What, however, does not make sense is the hanging fear of the government’s removal or dismissal emanating from the one-page syndrome.

When TV anchors ask their guests about the probability of the current government sent packing by June next year, the first realisation to strike is that we had not grown an inch politically. We may have learned to tolerate a democratic dispensation. We may have learned to tolerate the electoral process and expect a third democratically elected government to change hand with the fourth — not without the chink in the armour, though, because no prime minister has been allowed to complete his tenure. However, we have not changed the rule of doing business. Or, to put it plainly, we have not learned to trust the politicians despite our insistence on their honest demeanour. It is the same plot, the same storyline, and the same rule of doing business. Nothing has changed.
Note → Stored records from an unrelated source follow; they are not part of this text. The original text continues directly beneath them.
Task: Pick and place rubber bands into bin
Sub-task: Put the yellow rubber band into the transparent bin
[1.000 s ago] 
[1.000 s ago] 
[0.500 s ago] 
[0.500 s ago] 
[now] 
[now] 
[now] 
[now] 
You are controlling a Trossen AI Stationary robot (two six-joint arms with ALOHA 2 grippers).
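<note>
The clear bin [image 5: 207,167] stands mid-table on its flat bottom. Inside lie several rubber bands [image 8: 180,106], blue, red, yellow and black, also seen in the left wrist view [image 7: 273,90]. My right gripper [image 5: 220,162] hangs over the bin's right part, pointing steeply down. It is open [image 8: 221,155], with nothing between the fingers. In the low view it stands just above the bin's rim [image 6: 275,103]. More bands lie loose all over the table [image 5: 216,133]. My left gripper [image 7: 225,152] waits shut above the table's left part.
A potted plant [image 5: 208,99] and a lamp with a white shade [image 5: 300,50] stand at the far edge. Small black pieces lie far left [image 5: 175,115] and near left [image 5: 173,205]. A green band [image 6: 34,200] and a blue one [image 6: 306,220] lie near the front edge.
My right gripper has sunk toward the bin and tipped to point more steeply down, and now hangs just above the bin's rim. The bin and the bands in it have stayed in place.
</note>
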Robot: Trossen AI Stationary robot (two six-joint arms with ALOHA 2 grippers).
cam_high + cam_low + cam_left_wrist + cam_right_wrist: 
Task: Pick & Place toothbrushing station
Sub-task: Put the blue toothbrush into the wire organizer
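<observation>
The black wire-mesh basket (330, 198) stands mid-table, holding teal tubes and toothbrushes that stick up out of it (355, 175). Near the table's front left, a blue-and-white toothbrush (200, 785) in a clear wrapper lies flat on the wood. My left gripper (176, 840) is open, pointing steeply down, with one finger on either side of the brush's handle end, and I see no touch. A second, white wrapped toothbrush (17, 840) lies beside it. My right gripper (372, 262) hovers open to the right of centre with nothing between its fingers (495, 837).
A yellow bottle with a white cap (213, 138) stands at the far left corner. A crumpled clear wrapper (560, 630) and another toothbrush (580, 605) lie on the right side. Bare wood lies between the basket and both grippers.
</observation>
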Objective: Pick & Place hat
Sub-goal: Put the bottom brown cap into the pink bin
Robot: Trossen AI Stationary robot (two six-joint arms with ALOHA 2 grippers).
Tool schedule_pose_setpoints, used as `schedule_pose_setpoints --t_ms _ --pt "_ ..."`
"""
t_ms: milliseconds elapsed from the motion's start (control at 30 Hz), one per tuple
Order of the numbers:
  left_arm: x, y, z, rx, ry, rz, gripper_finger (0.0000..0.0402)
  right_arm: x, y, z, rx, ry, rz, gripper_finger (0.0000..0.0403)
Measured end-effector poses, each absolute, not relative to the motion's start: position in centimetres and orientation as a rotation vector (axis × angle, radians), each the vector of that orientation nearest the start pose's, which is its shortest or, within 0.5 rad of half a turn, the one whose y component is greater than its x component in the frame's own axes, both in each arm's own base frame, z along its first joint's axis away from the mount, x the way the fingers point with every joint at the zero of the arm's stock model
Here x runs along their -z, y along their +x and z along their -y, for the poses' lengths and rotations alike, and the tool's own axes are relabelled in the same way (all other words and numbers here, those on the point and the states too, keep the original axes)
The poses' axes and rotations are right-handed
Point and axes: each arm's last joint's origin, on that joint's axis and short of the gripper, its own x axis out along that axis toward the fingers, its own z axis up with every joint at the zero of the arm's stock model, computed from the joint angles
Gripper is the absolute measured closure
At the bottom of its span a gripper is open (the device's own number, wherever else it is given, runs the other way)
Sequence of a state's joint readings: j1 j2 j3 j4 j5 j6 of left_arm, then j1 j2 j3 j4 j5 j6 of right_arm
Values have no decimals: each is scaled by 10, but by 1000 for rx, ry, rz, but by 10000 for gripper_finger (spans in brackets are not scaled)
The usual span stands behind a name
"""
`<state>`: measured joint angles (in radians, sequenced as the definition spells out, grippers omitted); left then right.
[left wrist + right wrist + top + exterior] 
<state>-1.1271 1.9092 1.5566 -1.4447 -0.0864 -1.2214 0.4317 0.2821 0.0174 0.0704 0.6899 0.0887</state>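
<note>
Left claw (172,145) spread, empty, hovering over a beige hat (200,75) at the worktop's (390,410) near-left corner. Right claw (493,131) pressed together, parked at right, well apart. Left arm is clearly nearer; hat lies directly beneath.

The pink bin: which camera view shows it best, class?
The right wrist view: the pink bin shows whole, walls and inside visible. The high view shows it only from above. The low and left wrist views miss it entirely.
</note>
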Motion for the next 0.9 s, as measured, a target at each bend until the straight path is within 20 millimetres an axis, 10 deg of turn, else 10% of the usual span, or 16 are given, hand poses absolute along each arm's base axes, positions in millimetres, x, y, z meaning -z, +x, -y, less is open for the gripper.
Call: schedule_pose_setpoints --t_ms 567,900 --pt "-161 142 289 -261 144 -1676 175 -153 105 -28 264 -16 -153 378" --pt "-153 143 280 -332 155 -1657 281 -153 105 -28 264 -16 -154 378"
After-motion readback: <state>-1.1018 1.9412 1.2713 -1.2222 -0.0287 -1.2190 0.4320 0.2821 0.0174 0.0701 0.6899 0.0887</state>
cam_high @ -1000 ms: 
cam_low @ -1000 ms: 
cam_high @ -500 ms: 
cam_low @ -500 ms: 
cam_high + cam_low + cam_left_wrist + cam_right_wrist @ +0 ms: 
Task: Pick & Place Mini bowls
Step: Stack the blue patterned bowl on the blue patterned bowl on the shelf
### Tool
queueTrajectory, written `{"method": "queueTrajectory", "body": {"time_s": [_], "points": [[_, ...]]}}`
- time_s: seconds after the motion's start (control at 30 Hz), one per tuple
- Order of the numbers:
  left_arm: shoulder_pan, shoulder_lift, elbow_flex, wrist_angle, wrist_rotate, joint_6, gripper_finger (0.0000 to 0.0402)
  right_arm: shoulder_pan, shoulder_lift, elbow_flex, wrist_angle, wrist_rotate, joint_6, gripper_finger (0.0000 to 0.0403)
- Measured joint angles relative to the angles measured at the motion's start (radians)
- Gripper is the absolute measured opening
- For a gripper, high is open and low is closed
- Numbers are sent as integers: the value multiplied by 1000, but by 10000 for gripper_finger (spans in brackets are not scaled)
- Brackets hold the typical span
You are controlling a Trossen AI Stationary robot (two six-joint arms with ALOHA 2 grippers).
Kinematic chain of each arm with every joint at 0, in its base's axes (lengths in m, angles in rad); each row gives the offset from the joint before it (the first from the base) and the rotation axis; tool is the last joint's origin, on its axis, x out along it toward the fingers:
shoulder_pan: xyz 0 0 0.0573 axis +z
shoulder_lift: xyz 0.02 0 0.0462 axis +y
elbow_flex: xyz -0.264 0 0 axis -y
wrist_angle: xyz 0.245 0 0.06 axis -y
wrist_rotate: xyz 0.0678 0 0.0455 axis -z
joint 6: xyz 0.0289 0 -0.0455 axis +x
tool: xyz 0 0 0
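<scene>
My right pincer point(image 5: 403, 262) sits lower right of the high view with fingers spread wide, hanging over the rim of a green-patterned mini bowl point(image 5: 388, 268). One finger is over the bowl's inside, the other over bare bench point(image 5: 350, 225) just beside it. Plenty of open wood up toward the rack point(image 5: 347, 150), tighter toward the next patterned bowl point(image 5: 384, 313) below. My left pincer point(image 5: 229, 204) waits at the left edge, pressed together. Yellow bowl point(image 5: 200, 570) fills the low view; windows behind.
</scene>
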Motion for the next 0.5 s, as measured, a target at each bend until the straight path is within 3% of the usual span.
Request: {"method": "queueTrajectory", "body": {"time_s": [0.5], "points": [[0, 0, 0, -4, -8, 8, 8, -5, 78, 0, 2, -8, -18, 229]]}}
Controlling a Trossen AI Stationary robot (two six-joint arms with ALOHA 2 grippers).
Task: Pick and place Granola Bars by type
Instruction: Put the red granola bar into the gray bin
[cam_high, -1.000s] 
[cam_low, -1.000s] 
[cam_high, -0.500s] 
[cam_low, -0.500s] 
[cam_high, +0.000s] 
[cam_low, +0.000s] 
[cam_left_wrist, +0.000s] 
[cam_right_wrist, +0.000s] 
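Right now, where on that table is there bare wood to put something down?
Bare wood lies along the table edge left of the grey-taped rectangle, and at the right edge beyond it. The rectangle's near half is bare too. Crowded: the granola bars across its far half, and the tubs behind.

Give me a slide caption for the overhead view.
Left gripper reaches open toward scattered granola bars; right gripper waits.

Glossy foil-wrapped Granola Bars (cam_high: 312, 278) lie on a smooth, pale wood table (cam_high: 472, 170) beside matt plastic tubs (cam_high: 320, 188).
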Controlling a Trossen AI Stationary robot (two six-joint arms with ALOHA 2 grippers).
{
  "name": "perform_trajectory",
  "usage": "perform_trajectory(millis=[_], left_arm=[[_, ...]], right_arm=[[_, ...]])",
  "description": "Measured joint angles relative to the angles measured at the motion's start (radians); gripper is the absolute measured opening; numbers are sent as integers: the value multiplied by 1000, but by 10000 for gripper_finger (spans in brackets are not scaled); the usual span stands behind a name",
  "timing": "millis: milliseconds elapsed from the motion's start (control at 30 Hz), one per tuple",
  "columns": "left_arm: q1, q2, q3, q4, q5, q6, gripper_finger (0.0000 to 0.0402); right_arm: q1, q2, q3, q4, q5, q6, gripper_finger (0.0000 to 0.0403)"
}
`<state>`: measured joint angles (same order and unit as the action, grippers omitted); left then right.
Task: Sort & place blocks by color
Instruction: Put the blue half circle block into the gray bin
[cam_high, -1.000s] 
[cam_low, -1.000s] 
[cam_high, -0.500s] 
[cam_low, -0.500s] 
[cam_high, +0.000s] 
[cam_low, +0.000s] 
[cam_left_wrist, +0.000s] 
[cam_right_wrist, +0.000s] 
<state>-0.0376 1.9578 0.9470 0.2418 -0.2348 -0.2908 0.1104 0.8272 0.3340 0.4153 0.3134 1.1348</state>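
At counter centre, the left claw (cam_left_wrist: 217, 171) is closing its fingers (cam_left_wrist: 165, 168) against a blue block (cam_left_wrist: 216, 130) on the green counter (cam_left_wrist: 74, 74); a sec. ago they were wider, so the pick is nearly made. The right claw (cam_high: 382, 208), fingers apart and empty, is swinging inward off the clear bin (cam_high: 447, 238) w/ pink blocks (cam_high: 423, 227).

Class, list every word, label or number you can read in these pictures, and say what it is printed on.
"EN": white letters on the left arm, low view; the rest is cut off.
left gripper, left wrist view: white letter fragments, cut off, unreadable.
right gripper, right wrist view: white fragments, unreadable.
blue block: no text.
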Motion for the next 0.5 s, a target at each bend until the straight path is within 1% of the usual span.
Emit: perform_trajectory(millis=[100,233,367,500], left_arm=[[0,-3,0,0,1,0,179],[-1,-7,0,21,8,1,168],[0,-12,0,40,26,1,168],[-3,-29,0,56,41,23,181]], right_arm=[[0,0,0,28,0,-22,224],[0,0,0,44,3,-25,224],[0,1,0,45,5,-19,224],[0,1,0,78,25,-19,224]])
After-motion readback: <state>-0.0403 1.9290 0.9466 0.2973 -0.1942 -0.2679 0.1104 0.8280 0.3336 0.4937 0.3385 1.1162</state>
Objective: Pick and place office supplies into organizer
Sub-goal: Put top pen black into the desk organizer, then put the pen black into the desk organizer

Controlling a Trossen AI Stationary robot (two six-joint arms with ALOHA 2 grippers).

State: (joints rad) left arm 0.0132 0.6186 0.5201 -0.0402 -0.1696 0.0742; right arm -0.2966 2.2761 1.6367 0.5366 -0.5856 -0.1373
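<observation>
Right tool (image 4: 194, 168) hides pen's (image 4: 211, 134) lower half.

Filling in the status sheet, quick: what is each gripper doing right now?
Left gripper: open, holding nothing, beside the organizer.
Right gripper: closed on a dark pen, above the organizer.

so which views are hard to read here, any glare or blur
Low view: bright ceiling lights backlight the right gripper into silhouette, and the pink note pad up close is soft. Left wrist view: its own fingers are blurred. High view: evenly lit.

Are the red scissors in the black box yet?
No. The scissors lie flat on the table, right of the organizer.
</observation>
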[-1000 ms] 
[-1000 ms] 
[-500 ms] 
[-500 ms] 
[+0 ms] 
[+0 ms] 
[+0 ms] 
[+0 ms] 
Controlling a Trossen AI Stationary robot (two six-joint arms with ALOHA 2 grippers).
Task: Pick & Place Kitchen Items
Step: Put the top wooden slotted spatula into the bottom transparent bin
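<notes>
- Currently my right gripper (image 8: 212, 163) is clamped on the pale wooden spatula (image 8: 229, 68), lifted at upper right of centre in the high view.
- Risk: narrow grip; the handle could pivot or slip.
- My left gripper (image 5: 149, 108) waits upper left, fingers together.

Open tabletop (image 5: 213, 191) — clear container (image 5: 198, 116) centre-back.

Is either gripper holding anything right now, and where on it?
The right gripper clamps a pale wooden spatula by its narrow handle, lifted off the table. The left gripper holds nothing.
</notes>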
The one-page bonhomie goes as far as it derives acquiescence to the tenet that “we go our way and you go yours.” Any crossing; any interference; or worse, any deviation from the script could sour the cream in no time.

Of late, even the audience has become bored of this script. If honesty and trust are critical, why are dishonest, or as colloquially called NABzada, politicians allowed to do politics? Why was one convicted politician allowed to travel abroad and another given a free hand to challenge the “powers that be”. In corollary, why is accountability not resurrected with a new life and put in practice? For how long will henchmen be used to increase the political weight of the chosen one. It goes without saying that Imran Khan is doomed because of the people close to him. He is indeed not surrounded with the PTI stalwarts with the typical PTI vision.

The overuse of the religion card, the overdependence on Sufi Islam, and the incessant practice of pushing the opposition to the wall are just a few glimpses of how Imran is strapped to the rollercoaster of disaster and failure by none other than the henchmen appended to him to accelerate his trajectory to power. Instead of desiring at the helm someone who does not disturb the establishment-defined governance cart, it is perhaps time that trust is restored in one another and honesty is redefined as a reciprocal quality.

One wonders where China places us after seeing us dragging one another in the mud while the country deteriorates economically. In Chinese culture, a public tantrum may signal nao xiu cheng nu, or “from shame to rage”, meaning the specific form of high decibel meltdown staged by someone facing humiliation.

Notwithstanding our love for the Prophet (peace be upon him) that is part of our belief, the fact is that we are fast sliding down the humiliation path reserved for dishonest and hypocrites.

If anything, the notification saga has exposed the political duplicity across the board with no ambition to grow in the geo-economic domain — as has been so fervently desired.

Published in The Express Tribune, October 21st, 2021.